EXERCISE.
Your task is to repeat the entries word for word while leaving out the pictures.

RECORDS TO PROCESS.

"""

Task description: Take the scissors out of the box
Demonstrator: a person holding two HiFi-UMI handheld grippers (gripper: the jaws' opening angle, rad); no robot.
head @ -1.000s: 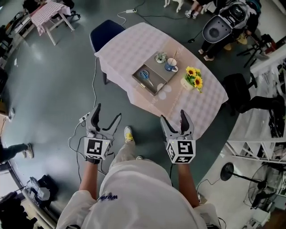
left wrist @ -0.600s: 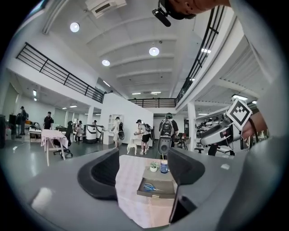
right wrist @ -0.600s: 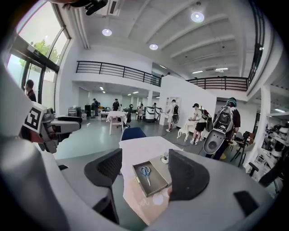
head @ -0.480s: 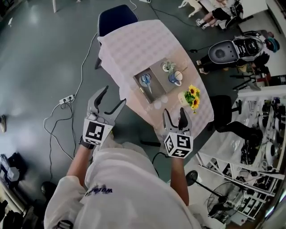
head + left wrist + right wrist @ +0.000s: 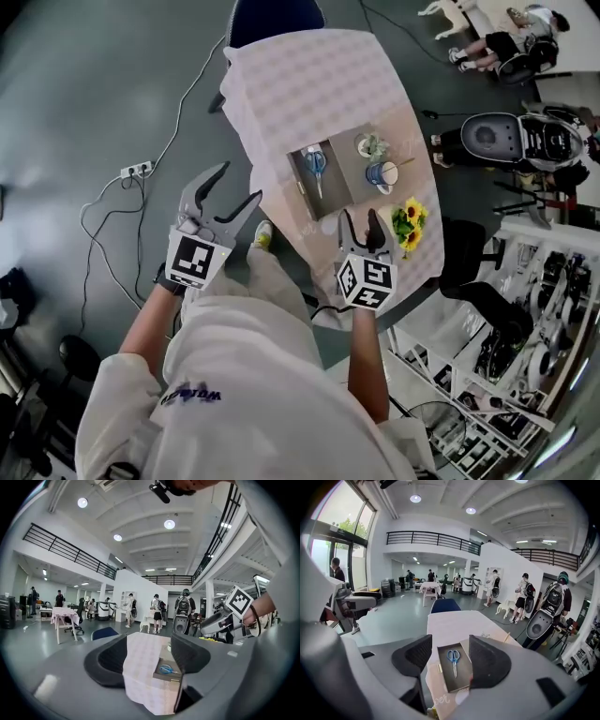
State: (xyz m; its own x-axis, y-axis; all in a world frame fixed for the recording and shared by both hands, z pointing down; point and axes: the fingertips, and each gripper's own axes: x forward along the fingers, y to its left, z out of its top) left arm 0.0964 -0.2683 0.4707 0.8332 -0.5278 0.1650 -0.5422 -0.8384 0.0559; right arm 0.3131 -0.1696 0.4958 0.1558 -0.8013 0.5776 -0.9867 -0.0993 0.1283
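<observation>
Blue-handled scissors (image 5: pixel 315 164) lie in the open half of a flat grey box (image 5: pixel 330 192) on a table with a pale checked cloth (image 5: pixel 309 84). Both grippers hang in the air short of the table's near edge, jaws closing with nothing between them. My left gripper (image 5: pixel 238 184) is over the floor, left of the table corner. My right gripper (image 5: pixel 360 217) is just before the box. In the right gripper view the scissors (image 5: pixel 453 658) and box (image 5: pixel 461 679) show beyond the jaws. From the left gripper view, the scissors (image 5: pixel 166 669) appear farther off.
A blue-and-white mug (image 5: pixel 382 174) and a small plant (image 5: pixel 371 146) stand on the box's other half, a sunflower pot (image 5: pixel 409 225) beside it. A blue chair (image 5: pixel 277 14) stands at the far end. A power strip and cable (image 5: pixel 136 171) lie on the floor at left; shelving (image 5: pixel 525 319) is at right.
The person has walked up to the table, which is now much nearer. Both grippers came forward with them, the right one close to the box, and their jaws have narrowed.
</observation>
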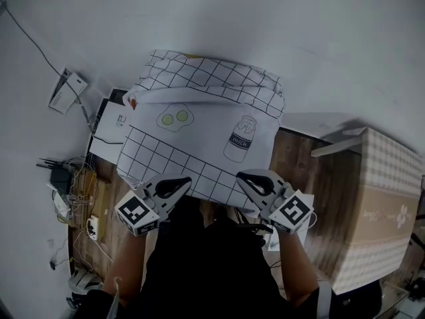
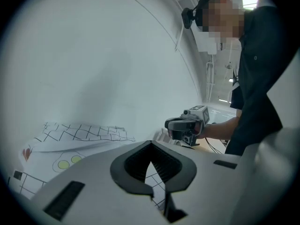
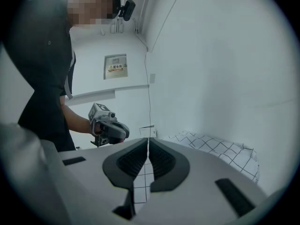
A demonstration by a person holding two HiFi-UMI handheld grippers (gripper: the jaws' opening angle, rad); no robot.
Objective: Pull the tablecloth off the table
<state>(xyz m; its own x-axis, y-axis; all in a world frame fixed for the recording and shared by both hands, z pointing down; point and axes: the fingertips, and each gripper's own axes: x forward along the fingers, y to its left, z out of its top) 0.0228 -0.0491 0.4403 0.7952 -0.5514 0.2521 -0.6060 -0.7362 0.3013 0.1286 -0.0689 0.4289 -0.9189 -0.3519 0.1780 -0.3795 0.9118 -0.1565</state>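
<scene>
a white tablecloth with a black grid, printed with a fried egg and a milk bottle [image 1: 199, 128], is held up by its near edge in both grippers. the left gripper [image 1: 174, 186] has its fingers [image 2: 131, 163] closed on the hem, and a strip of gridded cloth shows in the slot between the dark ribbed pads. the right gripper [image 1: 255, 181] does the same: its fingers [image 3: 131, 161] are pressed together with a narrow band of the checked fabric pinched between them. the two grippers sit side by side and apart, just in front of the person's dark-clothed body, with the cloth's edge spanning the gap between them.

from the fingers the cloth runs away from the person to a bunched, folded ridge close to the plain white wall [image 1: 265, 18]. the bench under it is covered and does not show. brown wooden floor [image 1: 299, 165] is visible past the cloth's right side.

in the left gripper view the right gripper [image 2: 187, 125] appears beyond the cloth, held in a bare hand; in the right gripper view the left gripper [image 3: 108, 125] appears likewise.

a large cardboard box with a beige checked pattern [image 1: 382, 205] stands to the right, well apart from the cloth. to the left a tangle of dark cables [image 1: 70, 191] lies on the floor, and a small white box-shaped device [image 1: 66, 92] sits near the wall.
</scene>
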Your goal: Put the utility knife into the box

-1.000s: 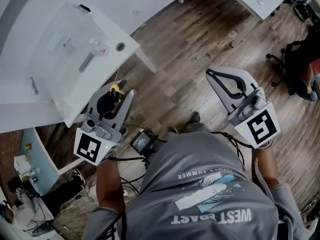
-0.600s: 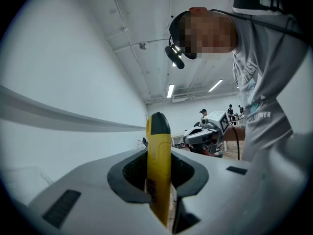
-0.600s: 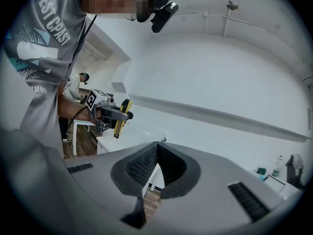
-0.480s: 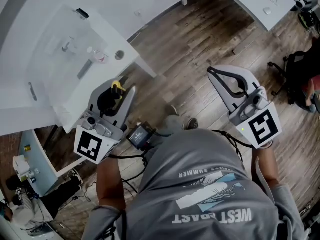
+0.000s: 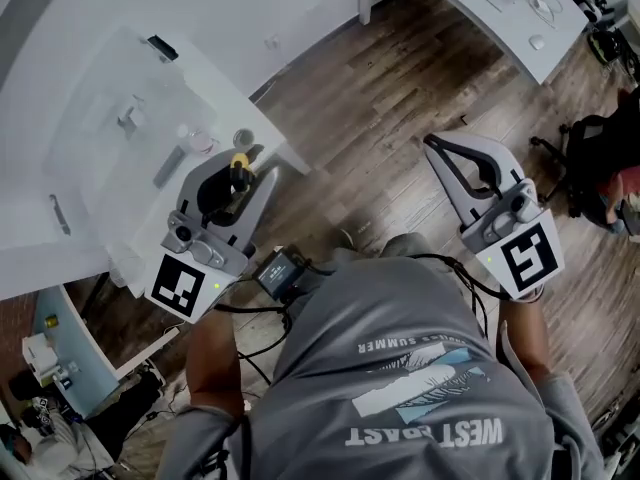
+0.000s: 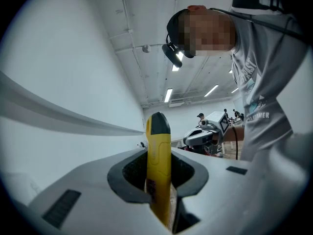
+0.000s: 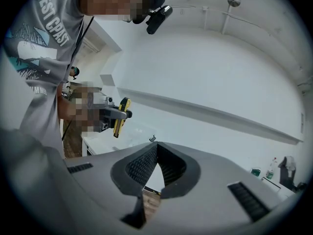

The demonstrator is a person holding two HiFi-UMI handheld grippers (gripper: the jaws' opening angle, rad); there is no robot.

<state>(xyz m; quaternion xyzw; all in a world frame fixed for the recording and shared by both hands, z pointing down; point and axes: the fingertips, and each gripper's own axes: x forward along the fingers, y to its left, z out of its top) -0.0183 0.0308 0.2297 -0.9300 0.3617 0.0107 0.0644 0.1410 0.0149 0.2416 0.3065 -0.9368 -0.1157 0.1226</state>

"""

REPLY.
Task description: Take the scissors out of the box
Demonstrator: a person holding two HiFi-UMI handheld grippers (gripper: the jaws' opening angle, rad); no robot.
head @ -1.000s: 
left wrist @ -0.600s: 
right wrist @ -0.600s: 
head @ -0.480s: 
head + left wrist + right wrist @ +0.000s: 
State: (xyz m; its own x-axis, y-axis; all in a world frame fixed for the recording and shared by both hands, z pointing down; point and axes: the fingertips, and each gripper's own axes: x forward along the fingers, y to its left, z out of its top) left arm 0.0964 -0.2683 0.4707 0.8332 -0.5278 0.1650 -0.5422 -0.8384 0.0559; right arm 0.3131 -0.1696 0.4958 0.1558 -0.8013 0.5776 -0.9867 -0.0993 0.1283
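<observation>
Blue-handled scissors (image 5: pixel 315 164) lie in the open half of a flat grey box (image 5: pixel 330 192) on a table with a pale checked cloth (image 5: pixel 309 84). Both grippers hang in the air short of the table's near edge, jaws closing with nothing between them. My left gripper (image 5: pixel 238 184) is over the floor, left of the table corner. My right gripper (image 5: pixel 360 217) is just before the box. In the right gripper view the scissors (image 5: pixel 453 658) and box (image 5: pixel 461 679) show beyond the jaws. From the left gripper view, the scissors (image 5: pixel 166 669) appear farther off.
A blue-and-white mug (image 5: pixel 382 174) and a small plant (image 5: pixel 371 146) stand on the box's other half, a sunflower pot (image 5: pixel 409 225) beside it. A blue chair (image 5: pixel 277 14) stands at the far end. A power strip and cable (image 5: pixel 136 171) lie on the floor at left; shelving (image 5: pixel 525 319) is at right.
The person has walked up to the table, which is now much nearer. Both grippers came forward with them, the right one close to the box, and their jaws have narrowed.
</observation>
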A demonstration by a person holding two HiFi-UMI handheld grippers (gripper: the jaws' opening angle, rad); no robot.
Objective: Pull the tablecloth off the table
<state>(xyz m; its own x-axis, y-axis; all in a world frame fixed for the recording and shared by both hands, z pointing down; point and axes: the fingertips, and each gripper's own axes: x forward along the fingers, y to its left, z out of its top) 0.0228 -0.0491 0.4403 0.7952 -0.5514 0.2521 -0.6060 -0.7362 0.3013 0.1286 -0.0689 0.4289 -0.9189 -0.3519 0.1780 -0.3795 0.9118 -0.1565</state>
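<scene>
a white tablecloth with a black grid, printed with a fried egg and a milk bottle [image 1: 199, 128], is held up by its near edge in both grippers. the left gripper [image 1: 174, 186] has its fingers [image 2: 131, 163] closed on the hem, and a strip of gridded cloth shows in the slot between the dark ribbed pads. the right gripper [image 1: 255, 181] does the same: its fingers [image 3: 131, 161] are pressed together with a narrow band of the checked fabric pinched between them. the two grippers sit side by side and apart, just in front of the person's dark-clothed body, with the cloth's edge spanning the gap between them.

from the fingers the cloth runs away from the person to a bunched, folded ridge close to the plain white wall [image 1: 265, 18]. the bench under it is covered and does not show. brown wooden floor [image 1: 299, 165] is visible past the cloth's right side.

in the left gripper view the right gripper [image 2: 187, 125] appears beyond the cloth, held in a bare hand; in the right gripper view the left gripper [image 3: 108, 125] appears likewise.

a large cardboard box with a beige checked pattern [image 1: 382, 205] stands to the right, well apart from the cloth. to the left a tangle of dark cables [image 1: 70, 191] lies on the floor, and a small white box-shaped device [image 1: 66, 92] sits near the wall.
</scene>
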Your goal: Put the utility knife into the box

-1.000s: 
-0.600s: 
-0.600s: 
-0.480s: 
+0.000s: 
+0.000s: 
+0.000s: 

The demonstrator is a person holding two HiFi-UMI handheld grippers (gripper: the jaws' opening angle, rad); there is no robot.

<state>(xyz m; quaternion xyzw; all in a world frame fixed for the recording and shared by both hands, z pointing down; point and axes: the fingertips, and each gripper's own axes: x forward along the fingers, y to its left, z out of its top) -0.0183 0.0308 0.2297 -0.9300 0.3617 0.0107 0.0644 0.1410 0.0149 0.2416 0.3065 -0.9368 -0.1157 0.1226</state>

What came before is the finished answer.